Cavallo vincente, sua imponente opera in bronzo raffigurante un cavallo in corsa, è stata presentata all'Ippodromo di S. Siro a Milano.
Sue opere si trovano in collezioni private in America, Spagna, Inghilterra, Germania, Francia, Libano, Cina, Giappone.
Cammino con Armando sull'argine del Po sporcato dalla neve, un paesaggio silente e suggestivo che favorisce il dialogo e le nostre riflessioni.
Fuma il suo sigaro, rilassato, avvolto in un tabarro e riparato da un cappellaccio. La sua è la figura di un asceta.
Lo guardo, lo vedo in bianco e nero: lui, la neve e il Po. E ascolto.
Lo ascolto parlare di arte, cinema, musica, di una vita vissuta senza compromessi, ma anche senza svarioni, con un particolare e saldo equilibrio legato alla consapevolezza della strada da percorrere. Da percorrere non da raggiungere, perché non esiste un traguardo per l'arte.

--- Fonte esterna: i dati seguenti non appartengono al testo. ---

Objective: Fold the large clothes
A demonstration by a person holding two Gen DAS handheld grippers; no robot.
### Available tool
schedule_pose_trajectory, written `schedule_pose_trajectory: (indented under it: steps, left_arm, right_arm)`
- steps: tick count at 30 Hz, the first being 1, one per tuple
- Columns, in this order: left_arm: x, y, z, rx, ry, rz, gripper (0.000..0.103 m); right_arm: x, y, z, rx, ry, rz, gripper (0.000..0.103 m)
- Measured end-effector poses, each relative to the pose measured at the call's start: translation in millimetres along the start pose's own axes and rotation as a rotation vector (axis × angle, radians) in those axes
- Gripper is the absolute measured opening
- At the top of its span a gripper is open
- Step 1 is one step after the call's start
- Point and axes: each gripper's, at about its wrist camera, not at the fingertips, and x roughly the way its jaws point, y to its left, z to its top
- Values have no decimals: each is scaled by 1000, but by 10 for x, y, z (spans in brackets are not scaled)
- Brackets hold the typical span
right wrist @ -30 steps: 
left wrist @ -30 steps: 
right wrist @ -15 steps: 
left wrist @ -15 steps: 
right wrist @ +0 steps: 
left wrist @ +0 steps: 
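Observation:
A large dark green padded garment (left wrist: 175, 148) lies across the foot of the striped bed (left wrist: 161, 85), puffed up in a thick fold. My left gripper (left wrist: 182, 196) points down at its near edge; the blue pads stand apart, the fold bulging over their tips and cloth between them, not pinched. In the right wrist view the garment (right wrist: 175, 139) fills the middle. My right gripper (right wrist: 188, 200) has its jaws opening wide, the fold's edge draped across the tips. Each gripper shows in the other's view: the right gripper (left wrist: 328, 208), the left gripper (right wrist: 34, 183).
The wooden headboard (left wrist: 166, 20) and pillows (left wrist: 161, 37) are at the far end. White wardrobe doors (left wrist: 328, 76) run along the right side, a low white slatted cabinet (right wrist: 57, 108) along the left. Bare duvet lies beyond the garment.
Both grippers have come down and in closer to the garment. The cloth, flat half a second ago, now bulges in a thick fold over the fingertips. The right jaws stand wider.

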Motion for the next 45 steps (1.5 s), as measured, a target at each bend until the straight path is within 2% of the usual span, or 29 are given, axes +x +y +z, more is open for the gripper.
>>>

Chi conosce Armando lo ama perché sa che non cederà mai ad un cliché o a una
idea ruffiana e ben riuscita da ripetere ad libitum nei secoli dei secoli;
Armando Riva sfida, sperimenta, sbaglia, trionfa, si pente, riparte. Crea dei capolavori irripetibili, come degli standard, poi se ne dimentica , cambia direzione, va avanti restando però sempre se' stesso collocandosi di diritto tra i grandi maestri di oggi e tra i pochi artisti degni di questo nome. La tradizione gli appartiene e si respira in ogni sua opera. La resa naturalistica è un dono che padroneggia a suo piacimento esprimendola in una qualità esecutiva così elevata da risultare imbarazzante. Armando ti sorprende regalando un'anima alle sue creazioni e lo fa, anche, grazie all'uso di materiali che a molti parrebbero improbabili: bambù, plastica a bolle, lamiere e borchie. Il tutto va a comporre magicamente, di volta in volta, la tuta di eroici motociclisti e i tubi di scappamento dei loro bolidi, la curiosa espressione della pecora Olga, la corazza e il tutù della ballerina/guerriero, la pelle del tuffatore come in una sorta di impressionismo contemporaneo atto a dare vita a tutte le invenzioni che la cultura di Armando lascia emergere dalla sua apparente semplicità, meravigliando ogni volta.
Ed è proprio questo il senso della passione che le sue opere provocano: la continua sorpresa suscitata dall'invenzione, la curiosità di scoprire cosa accadrà, conoscendo e percependo la forza incredibile e la impetuosa e tormentata tensione che le genera; talento puro che non necessita di troppi preamboli.
Certo l'ho già detto, ma mi piace ed è giusto ripetere che l'arte di Armando arriva come un pugno dritto nello stomaco e non se ne va più.
Oggi, scrivo ancora di lui con l'orgoglio di esserne amico sincero e la fortuna di apprezzarlo anche umanamente.
Riva nel 2015 è un artista talentuoso, sofisticato e coerente in un mondo artistico fatto di parole e brand spacciati per opere d'arte.
D'altro canto l'arte e la sensibilità appartengono , da sempre, a pochi fortunati e tale rimarrà. Basta non farsi trascinare dalle mode e dal marasma demenziale che sembra contagioso, almeno a giudicare dal numero dei suoi adepti. Non lasciamoci confondere...la qualità, specie nelle arti visive, è sempre stata aliena ai grandi numeri e questo è un dato inequivocabile,
oltre che paradossalmente tragicomico.
Non esistono più grandi pensatori in grado di diffondere cultura e indirizzare il gusto nella giusta direzione, divorati loro stessi da un'era in cui tutti possono parlare liberamente senza cognizione di causa e dove chi grida più forte ha ragione. Raramente chi lavora bene avverte il bisogno di urlare. L'Arte dovrebbe riconquistare la sacralità del suo silenzio contemplativo come sempre è stato nei secoli addietro, cosicché le persone possano tornare a percepire con i propri sensi i significati e le sensazioni che essa vuole trasmettere e che realmente contiene.